Les deux hommes interpellés samedi 25 septembre pour le cambriolage du musée du Louvre ont « partiellement reconnu les faits », a indiqué mercredi la procureure de Paris, Laure Beccuau, lors d’une conférence de presse.
« Ils sont actuellement en cours de présentation devant les magistrats » en vue de « leur mise en examen pour les infractions de vol en bande organisée, faisant encourir la peine de 15 ans de réclusion criminelle », et pour « association de malfaiteurs », faisant encourir la peine de 10 ans en prison, a-t-elle précisé. Ils seront ensuite présentés devant un juge des libertés et de la détention : leur placement en détention provisoire a été requis par le parquet, a-t-elle ajouté.

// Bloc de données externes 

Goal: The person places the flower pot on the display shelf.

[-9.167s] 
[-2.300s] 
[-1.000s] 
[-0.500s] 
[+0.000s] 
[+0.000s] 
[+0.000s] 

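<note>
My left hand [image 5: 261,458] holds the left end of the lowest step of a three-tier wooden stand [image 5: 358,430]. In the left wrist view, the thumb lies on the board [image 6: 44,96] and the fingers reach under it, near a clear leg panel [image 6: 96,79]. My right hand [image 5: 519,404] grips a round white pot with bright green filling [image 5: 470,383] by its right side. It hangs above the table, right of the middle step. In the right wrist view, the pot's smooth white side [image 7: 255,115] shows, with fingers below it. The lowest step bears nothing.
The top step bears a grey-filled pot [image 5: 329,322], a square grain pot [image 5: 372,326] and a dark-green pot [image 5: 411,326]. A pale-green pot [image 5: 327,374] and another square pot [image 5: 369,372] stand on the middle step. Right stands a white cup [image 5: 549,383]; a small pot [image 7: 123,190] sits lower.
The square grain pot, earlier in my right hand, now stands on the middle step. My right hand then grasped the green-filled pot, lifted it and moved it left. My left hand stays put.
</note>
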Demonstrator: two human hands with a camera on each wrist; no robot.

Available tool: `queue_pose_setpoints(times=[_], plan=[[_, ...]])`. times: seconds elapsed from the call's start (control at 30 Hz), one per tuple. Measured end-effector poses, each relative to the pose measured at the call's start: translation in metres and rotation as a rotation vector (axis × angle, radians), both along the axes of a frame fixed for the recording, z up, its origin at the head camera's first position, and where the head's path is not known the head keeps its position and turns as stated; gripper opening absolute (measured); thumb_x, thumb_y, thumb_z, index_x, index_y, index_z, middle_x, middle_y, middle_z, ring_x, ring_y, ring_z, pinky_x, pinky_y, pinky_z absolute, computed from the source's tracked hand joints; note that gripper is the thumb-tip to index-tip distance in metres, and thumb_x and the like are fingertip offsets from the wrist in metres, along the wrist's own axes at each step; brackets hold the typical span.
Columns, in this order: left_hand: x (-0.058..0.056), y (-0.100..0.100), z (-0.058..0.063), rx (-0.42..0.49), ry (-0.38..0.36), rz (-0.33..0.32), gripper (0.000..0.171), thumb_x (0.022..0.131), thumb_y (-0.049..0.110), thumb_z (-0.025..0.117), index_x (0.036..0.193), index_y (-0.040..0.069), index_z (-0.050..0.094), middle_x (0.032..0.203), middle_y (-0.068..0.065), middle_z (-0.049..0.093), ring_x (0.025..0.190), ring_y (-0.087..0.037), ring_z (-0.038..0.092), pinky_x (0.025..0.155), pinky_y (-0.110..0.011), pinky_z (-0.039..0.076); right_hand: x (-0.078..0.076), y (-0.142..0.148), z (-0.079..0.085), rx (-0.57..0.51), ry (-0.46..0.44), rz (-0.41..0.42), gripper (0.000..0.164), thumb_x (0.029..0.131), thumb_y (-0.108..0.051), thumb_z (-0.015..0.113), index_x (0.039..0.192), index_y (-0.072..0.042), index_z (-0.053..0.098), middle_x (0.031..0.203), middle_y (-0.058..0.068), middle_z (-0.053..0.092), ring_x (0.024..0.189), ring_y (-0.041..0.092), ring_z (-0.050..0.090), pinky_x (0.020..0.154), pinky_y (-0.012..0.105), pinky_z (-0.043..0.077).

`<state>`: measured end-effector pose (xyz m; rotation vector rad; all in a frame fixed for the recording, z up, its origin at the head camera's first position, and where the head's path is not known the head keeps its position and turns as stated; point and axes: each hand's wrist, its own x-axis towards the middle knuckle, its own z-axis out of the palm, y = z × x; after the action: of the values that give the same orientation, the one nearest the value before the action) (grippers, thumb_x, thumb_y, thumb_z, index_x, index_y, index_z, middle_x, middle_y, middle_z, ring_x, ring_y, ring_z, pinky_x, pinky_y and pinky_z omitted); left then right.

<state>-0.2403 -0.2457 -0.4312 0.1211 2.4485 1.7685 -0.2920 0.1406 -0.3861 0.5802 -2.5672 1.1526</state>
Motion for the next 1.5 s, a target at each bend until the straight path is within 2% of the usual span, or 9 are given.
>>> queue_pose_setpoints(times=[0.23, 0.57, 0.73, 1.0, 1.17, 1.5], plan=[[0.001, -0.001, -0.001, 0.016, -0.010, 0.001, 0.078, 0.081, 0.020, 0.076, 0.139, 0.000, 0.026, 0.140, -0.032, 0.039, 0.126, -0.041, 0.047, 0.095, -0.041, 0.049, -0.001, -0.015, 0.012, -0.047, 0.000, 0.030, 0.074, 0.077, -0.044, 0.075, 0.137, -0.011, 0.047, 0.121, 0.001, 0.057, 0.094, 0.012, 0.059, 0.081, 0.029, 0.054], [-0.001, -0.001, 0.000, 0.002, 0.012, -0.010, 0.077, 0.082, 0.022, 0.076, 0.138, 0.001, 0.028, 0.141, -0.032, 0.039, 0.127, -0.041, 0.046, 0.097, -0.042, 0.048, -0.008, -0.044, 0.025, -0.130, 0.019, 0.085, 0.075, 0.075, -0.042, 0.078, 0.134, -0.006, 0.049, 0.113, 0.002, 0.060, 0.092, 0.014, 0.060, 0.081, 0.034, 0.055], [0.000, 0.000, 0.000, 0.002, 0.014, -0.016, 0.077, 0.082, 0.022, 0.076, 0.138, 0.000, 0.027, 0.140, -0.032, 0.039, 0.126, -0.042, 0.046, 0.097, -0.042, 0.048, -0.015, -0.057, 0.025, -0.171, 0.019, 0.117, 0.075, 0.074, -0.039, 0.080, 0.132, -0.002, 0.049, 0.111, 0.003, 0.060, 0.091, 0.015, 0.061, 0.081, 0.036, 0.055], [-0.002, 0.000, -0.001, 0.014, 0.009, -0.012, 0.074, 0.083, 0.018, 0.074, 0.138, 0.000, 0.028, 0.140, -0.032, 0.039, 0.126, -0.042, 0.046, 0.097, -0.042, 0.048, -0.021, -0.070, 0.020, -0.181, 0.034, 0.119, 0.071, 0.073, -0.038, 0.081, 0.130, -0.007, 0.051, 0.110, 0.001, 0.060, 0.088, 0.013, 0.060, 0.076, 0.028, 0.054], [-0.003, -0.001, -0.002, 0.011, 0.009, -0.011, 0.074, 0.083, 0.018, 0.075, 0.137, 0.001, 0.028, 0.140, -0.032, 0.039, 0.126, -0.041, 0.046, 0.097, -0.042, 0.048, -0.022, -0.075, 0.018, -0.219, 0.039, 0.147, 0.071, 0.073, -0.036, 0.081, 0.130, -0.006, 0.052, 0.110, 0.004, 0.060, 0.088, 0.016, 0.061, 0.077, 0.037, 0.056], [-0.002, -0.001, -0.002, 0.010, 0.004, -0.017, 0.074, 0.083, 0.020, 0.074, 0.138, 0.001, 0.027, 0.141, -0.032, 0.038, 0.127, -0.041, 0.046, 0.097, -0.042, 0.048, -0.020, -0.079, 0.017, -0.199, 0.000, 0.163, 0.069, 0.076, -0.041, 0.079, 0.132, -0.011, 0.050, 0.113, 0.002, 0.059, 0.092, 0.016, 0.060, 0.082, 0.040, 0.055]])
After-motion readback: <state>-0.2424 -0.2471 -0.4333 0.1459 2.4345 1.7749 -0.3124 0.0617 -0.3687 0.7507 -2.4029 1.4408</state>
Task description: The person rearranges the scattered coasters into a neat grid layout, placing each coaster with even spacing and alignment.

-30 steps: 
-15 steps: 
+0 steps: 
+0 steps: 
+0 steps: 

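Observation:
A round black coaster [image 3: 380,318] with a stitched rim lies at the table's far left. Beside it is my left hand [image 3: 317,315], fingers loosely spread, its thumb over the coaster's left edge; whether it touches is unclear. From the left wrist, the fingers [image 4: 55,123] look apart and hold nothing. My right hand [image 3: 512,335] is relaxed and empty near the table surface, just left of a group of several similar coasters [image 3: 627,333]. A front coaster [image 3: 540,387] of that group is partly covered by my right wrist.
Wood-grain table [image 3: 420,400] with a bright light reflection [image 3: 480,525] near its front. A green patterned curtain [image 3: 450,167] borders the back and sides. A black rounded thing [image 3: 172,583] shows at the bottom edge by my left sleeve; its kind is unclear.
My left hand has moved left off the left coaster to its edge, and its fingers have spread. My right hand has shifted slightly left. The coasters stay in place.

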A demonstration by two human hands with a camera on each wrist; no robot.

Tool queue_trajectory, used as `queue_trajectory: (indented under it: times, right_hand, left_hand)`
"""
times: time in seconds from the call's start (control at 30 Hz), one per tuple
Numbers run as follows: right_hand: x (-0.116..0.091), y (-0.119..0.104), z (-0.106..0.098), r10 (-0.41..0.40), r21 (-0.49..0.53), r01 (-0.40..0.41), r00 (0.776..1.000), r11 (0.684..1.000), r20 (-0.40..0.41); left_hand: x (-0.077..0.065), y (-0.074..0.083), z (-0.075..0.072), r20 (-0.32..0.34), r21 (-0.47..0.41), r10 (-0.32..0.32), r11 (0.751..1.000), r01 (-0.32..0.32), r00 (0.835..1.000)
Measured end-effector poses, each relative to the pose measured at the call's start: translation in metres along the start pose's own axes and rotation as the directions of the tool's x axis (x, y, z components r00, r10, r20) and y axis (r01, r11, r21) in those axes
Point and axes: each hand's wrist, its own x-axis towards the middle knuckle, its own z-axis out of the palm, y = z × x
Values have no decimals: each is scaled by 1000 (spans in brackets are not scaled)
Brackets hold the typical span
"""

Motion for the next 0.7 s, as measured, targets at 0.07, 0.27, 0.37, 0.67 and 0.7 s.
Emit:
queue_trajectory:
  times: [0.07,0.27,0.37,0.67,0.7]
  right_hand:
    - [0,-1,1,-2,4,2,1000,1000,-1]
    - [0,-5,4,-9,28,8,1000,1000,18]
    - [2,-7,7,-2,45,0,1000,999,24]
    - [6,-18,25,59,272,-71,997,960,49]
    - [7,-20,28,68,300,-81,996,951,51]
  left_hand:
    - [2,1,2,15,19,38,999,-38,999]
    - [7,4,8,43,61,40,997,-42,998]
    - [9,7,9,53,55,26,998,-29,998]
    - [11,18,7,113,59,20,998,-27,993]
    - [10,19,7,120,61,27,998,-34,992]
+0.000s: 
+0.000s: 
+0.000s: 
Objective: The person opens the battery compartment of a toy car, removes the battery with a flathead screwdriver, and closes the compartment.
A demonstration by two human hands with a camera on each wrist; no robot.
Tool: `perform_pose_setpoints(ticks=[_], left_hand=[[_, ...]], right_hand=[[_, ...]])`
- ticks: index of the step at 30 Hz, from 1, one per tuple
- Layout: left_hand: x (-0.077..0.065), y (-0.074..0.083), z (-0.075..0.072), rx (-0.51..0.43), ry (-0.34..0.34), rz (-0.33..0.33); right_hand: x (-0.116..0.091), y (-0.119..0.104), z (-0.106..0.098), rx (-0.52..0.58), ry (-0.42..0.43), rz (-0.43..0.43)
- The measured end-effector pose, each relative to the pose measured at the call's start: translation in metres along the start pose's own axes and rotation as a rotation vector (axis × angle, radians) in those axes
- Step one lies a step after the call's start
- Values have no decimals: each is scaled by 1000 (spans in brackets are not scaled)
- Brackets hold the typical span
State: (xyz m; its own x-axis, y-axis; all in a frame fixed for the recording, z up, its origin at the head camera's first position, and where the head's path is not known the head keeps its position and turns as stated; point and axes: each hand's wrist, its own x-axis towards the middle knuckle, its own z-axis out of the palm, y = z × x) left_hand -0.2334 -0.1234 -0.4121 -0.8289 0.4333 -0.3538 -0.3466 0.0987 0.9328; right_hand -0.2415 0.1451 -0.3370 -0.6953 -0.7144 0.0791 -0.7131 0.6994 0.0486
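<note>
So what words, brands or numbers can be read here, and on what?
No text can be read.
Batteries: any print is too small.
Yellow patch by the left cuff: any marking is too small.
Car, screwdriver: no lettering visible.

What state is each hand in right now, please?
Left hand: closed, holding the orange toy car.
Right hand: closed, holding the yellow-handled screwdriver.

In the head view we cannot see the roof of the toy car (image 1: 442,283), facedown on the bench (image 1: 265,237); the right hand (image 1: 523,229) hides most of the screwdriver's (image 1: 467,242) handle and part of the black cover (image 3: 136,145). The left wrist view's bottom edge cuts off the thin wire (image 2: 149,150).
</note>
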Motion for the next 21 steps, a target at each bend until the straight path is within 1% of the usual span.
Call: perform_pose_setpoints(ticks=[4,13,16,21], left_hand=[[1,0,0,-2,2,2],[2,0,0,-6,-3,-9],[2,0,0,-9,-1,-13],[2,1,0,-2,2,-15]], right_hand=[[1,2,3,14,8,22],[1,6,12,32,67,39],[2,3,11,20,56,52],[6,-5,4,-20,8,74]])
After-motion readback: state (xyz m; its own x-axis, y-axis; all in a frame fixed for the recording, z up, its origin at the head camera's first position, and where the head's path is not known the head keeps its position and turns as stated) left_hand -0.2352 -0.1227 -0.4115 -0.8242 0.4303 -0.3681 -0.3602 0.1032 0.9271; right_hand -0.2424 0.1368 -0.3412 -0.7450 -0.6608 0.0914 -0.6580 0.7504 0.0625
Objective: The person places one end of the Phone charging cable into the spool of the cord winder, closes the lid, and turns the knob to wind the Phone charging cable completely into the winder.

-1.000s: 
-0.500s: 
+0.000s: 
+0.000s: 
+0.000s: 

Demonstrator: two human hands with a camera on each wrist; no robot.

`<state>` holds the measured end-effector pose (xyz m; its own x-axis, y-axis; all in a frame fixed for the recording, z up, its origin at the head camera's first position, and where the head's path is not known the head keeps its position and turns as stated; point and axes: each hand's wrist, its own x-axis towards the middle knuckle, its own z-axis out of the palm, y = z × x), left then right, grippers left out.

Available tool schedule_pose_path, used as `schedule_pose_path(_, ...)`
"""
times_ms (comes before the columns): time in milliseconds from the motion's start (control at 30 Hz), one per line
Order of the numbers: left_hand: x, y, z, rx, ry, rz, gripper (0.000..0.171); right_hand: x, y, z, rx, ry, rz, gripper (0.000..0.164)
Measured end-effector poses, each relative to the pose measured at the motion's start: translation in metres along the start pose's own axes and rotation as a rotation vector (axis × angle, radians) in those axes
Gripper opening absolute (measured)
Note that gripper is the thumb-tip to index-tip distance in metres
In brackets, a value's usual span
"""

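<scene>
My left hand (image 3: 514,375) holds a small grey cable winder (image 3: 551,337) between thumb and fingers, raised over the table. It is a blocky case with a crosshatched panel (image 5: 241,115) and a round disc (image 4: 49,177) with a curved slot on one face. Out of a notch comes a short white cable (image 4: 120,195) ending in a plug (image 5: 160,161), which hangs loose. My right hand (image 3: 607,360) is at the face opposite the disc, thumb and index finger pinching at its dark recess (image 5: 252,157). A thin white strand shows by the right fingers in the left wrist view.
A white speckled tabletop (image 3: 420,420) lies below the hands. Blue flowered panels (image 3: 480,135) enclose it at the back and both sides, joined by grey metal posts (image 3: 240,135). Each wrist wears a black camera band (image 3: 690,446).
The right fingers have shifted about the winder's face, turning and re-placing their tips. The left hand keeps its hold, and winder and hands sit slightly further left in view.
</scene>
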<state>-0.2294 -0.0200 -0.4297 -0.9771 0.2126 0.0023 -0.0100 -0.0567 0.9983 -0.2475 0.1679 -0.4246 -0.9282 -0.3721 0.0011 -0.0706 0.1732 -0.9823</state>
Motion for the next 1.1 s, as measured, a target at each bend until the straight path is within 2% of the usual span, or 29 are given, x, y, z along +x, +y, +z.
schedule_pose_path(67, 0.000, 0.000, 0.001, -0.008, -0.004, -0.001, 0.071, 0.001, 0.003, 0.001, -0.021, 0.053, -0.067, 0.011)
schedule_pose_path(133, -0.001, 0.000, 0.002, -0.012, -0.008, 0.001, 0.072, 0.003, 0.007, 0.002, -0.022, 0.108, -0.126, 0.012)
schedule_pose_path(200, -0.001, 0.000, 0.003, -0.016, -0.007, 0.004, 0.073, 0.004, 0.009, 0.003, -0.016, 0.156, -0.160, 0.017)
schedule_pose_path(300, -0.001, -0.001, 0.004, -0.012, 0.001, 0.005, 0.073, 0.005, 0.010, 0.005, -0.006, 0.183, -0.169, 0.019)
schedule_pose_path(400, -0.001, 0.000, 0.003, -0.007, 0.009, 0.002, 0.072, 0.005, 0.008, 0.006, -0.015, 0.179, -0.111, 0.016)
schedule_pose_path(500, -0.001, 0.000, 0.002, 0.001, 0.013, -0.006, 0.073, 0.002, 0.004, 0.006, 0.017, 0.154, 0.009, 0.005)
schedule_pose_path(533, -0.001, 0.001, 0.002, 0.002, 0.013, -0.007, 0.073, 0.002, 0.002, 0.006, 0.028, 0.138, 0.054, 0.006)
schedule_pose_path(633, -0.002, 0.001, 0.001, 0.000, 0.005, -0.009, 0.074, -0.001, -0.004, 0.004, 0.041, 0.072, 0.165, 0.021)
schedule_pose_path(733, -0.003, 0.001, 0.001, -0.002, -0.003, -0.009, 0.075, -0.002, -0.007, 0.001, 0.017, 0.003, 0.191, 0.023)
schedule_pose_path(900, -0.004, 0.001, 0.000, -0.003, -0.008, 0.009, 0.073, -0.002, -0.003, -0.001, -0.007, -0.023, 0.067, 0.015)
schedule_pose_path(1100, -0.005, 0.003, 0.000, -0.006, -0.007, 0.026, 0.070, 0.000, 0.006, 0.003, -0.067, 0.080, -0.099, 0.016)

La procureure a par ailleurs affirmé contre la rumeur qui circule dans certains médias que « rien ne permet » de parler de complicité au sein du musée. Mais que « la possibilité » d’un groupe beaucoup plus large que quatre malfaiteurs n’était pas exclue.
Les bijoux n’ont toujours pas été retrouvés
« Les bijoux ne sont pas encore en notre possession. Je veux garder l’espoir qu’ils seront retrouvés et pourront être rendus au musée du Louvre et plus largement à la nation », a-t-elle dit. « Ces joyaux sont dorénavant bien évidemment invendables. Pour rappel, (…) quiconque les achèterait se rendrait coupable à son tour de recel de ce crime », a-t-elle souligné, avant de lancer : « il est encore temps de les restituer ».
Elle a par ailleurs indiqué qu’il sera « délicat » de restaurer la couronne d’Eugénie que les malfaiteurs ont laissée tomber dans leur fuite. L’enquête confiée à la brigade anticriminalité se poursuit. Ce casse spectaculaire du Louvre, qui fait le tour du monde est porteur d’une vive polémique autour de la sécurité du musée.